Neck pain and cervical muscle tightness are common and prominent symptoms of primary headache disorders such as tension-type headache (TTH) and migraine.1 Conversely, head pain referred from bony structures or soft tissues of the neck is a condition that is commonly called cervicogenic headache.2 Cervicogenic headache can be a perplexing pain disorder that is often refractory to common headache treatments when it is not recognized. The successful treatment of cervicogenic headache usually requires a multifaceted approach using pharmacologic, nonpharmacologic, anesthetic, and occasionally surgical interventions.

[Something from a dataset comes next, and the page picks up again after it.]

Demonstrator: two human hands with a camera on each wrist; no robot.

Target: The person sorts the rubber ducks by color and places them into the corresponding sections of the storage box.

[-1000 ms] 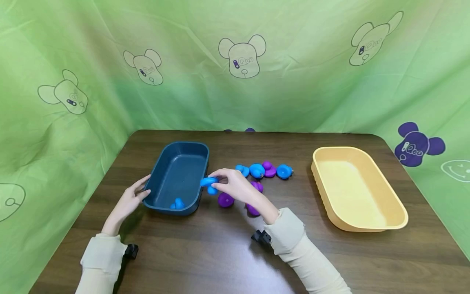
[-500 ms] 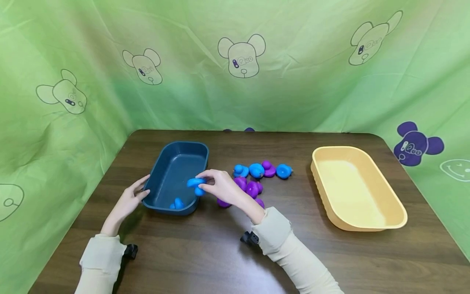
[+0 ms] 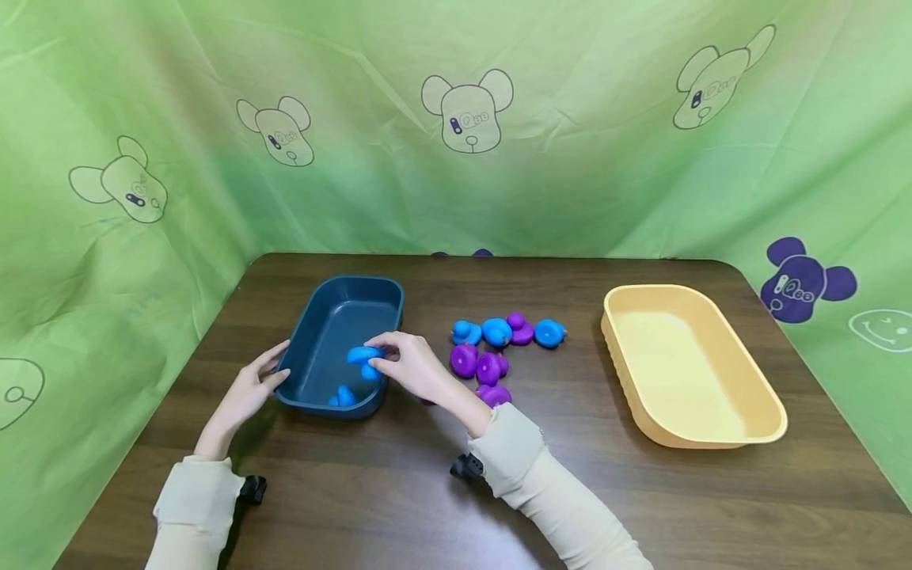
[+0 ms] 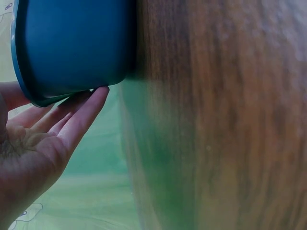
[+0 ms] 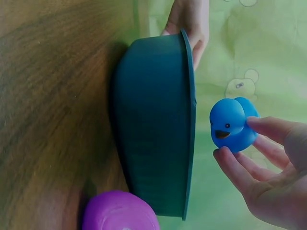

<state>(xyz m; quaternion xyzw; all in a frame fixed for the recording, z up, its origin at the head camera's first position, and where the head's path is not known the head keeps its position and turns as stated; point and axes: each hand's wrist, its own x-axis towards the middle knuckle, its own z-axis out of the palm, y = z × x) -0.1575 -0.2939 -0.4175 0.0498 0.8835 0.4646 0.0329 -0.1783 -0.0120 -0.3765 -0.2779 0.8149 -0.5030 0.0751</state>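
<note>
My right hand point(image 3: 413, 366) pinches a blue rubber duck point(image 5: 232, 125) between thumb and fingertips, above the dark blue tray point(image 3: 321, 332). The right wrist view shows the duck's face with its dark beak, apart from the tray's rim. Inside the tray, near its front end, lies another blue duck point(image 3: 345, 396). My left hand point(image 3: 249, 388) holds the tray's left side, thumb at the rim; in the left wrist view its fingers point(image 4: 86, 112) press the outer wall. Right of the tray, purple ducks point(image 3: 464, 360) and blue ducks point(image 3: 496, 332) lie loosely grouped, one partly hidden by my right hand.
A pale yellow tray point(image 3: 765, 412) stands on the right side of the brown wooden table point(image 3: 370, 491). Behind the table hangs a green cloth point(image 3: 356, 182) with mouse-head prints.
My right hand has carried the blue duck leftward, from beside the tray's right rim to over its inside. The left hand has stayed at the tray's left side.
</note>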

Cervicogenic headache can be generally defined as a recurring or persistent pain that is referred to the head from bony structures or soft tissues of the neck. Although the condition’s pathophysiology and source of pain have been debated,3–5 pain is believed to be referred to the head or face from one or more muscular, neurogenic, osseous, articular, and vascular structures in the neck through a functional convergence of cervical spinal and trigeminal sensory pathways in the upper cervical spinal cord.6 It is often a sequela of head or neck injury but may also occur in the absence of recognized injury. The clinical features of cervicogenic headache may mimic those commonly associated with primary headache disorders such as TTH, migraine, or hemicrania continua, and as a result, distinguishing the etiology of chronic head pain from among these headache types by medical history alone can be difficult.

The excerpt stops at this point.